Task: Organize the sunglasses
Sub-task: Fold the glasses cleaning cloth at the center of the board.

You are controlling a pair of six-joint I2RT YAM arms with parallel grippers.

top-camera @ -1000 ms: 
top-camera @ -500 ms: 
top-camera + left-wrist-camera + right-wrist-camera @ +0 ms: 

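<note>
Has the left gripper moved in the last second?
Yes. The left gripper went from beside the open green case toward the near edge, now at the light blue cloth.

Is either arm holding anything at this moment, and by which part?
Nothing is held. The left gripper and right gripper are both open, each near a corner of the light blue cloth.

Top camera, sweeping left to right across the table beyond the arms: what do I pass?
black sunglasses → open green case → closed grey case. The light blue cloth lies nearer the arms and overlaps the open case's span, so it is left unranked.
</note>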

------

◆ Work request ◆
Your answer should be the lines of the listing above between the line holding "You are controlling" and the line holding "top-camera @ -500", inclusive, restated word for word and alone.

◆ Written solution ◆
You are controlling a pair of six-joint I2RT YAM arms with parallel grippers.

top-camera @ -1000 ms: 
top-camera @ -500 ms: 

This output is complete, and the exercise is done.